‘We’ve listened, we’ve acted and we have delivered’. Those are the words BMA GP Committee chair Dr Richard Vautrey said at the LMC annual conference in March after securing a new GP contract.
A year ago, the same conference called for drastic changes in general practice in light of the increasing number of GPs across the country struggling to deal with rising patient demand and years of underinvestement in services.
And the BMA listened to those concerns: In January, negotiations with NHS England and the Government resulted in a new five-year GP contract, with more than £2.8bn in funding secured as a result.
There is no doubt that the profession has welcomed such investment and, as Dr Vautrey pointed out, ‘these widespread changes are the most significant in 15 years’. But as the saying goes, the devil is in the detail and a closer look at the agreement shows that the reality might not be so glamorous.
According to official documents, the global sum per weighted patient will increase from £88.96 in 2018/19 to £89.88 in 2019/20, meaning that practices will only get an extra 92p.
As always with contractual negotiations, the devil is in the detail
Dr Samir Dawlatly
Despite the increase, almost 90% of that is a transfer of funds from schemes the NHS is phasing out. These include 39p for seniority payments and 44p for the Minimum Practice Income Guarantee (MPIG).
Seniority payments and MPIG were introduced in 2004 as part of the then new GMS contract. MPIG was used to top up the global sum payments of some practices, especially those located in rural areas, while seniority payments were paid to practices on behalf of eligible GPs as a reward for their experience.
But the Government announced in 2013 that it would phase out MPIG payments over a seven-year period, starting in 2014/15 – as part of the GP contract imposition – while redistributing the total sum of correction factor payments across all GMS practices. Similarly, the phasing out of seniority payments began in 2015 and will be completed in 2020 so this is recycled money.
The remainder 9p is set to cover the costs of inflation and the extra work GPs will be required to undertake.
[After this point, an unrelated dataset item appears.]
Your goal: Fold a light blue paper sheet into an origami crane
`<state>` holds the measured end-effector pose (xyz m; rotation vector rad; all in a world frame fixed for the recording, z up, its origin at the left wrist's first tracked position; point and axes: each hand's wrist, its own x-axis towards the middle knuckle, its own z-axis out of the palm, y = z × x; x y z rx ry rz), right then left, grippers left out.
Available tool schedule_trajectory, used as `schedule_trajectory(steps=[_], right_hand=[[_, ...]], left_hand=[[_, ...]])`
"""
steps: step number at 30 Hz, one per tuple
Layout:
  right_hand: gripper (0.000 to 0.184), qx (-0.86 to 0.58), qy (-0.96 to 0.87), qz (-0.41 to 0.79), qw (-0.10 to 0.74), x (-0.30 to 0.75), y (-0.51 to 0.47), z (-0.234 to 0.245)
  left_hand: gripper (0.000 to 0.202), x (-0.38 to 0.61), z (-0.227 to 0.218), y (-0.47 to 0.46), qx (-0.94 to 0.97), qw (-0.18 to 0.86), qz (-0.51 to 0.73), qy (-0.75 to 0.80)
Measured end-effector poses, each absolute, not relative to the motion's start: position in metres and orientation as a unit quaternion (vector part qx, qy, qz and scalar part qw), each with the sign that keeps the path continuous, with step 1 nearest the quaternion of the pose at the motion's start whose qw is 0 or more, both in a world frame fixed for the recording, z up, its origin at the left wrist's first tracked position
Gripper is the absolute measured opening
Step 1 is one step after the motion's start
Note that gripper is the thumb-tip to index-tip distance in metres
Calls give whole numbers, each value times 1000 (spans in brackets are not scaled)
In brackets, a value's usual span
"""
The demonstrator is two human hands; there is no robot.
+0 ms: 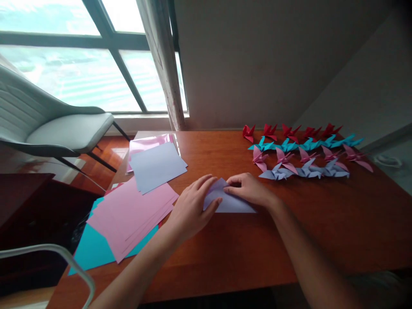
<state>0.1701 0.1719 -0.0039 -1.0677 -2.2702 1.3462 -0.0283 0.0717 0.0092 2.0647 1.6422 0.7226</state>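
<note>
1. Folded sheet (234,207): plain pale lavender.
2. Paper birds (310,145): one row red, one turquoise, one pink, one pale lavender.
3. Loose sheets (135,214): pale lavender, pink, turquoise, a sliver of red.
4. Counter (322,231): reddish brown.
5. Chair (69,133): pale grey seat, dark rim.
6. Window frame (112,41): dark grey.

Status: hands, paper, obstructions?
Left hand and right hand on folded lavender sheet. Sheet partly hidden. Pink sheets left, paper birds right, both apart from it.

Between the left hand (194,202) and right hand (250,187), a folded sheet (231,204) is showing smooth, matt paper. Beyond the right hand, birds (308,157) are looking like crisp paper. Left and ahead of the left hand, a packet (148,143) is gleaming like plastic. Beneath both, the desk (222,262) is showing smooth, faintly glossy wood.
</note>
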Motion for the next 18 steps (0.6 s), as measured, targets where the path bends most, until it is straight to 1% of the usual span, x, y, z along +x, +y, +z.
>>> schedule_trajectory(steps=[2,4,6,8,9,14,18], right_hand=[[23,-350,-795,476,137,164,182,-4],[25,-339,-797,482,132,159,189,-4],[27,-342,-791,488,141,157,193,-5],[26,-348,-779,498,154,158,194,-6],[26,-349,-775,503,159,160,194,-6],[26,-360,-765,503,180,162,194,-8],[18,-390,-746,501,203,159,194,-9]], left_hand=[[47,-34,3,92,700,233,303,603],[43,-39,-4,109,652,293,345,609],[30,-44,-8,119,636,355,340,595],[18,-46,-9,124,635,384,322,589],[16,-46,-8,125,635,389,315,588],[20,-45,-2,128,625,411,305,589],[25,-46,-3,131,599,433,313,596]])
The global sum will see a £20m funding boost to cover GPs dealing with patient requests for information – known as subject access requests (SARs) – in relation to GDPR, alongside a £30m pot of funding to cover the costs arising from changes made to the requirements for extended hours access and for offering direct booking from NHS 111.
Based on Pulse’s calculations, the SARs funding amounts to around 33p per patient in England, while funding for NHS111 direct booking and the increased population coverage of the extended hours access requirements amounts to around 50p per patient.
Taken together the overall package decreases expenses and results in a £2.68 uplift per patient
Although there is no funding cut as such – as the additional funding will actually cover new work and money for MPIG and seniority payments is a ‘reinvestment’ – Pulse estimates that, taking into account the costs of the new work, it amounts to the global sum being effectively cut by around 74p per patient.
There are significant caveats to this, the burden of indemnity payments has now been removed, with the introduction of the new NHS indemnity schemes for GP last month. This means GPs will no longer have to pay for cover for any clinical negligence claims relating to NHS work – a huge financial lift.
Meanwhile, joining the new primary care networks – geographical groupings of practices serving 30,000 to 50,000 patients in size – will automatically unlock £1.76 per patient, an annual average of £14,000 per practice through the ‘practice participation’ additional service. This is alongside the millions coming through the networks themselves.
And England remains more fortunate than its neighbour Wales after the Welsh Government recently revealed its plan to cut the global sum by more than £11m – the equivalent of £2.88 per patient – in order to deliver the state-backed indemnity scheme.
The BMA said the overall package in England results in a ‘£2.68 uplift per patient at practice level’.
A BMA spokesperson said: ‘This year’s contract agreement delivers significant new investment well above previous years and includes many different elements, including increases to the global sum, via the statement of financial entitlements (SFE), the primary care network DES and a landmark expenses reduction with the introduction of the state-backed indemnity scheme, which will save practices a substantial amount of money.
‘Taken together the overall package decreases expenses and results in a £2.68 uplift per patient at practice level with further funding delivered via the PCN.
‘The recycling of MPIG and seniority is not new for this year, and has been the case since 2013 GP contract imposition but crucially this funding is not removed from the contract but reinvested. Furthermore, the suggestion that responding to SARs is new work is not true. Practices were doing this work anyway, but were not receiving any funding. They are now.’
They added: ‘Similarly, direct booking through 111 will not create additional work as it uses a very limited number of existing appointments, and pilots have shown even these appointments are often not used by 111. To selectively pick out elements of a unified agreement in such a way will inevitably distort the overall benefit of the package.’
We know there is some new money available; perhaps not a lot but there is more to come particularly through PCNs
Dr Greg Place
GP leaders believe that it will take time before GPs can see the full impact of the changes, whether positive or not.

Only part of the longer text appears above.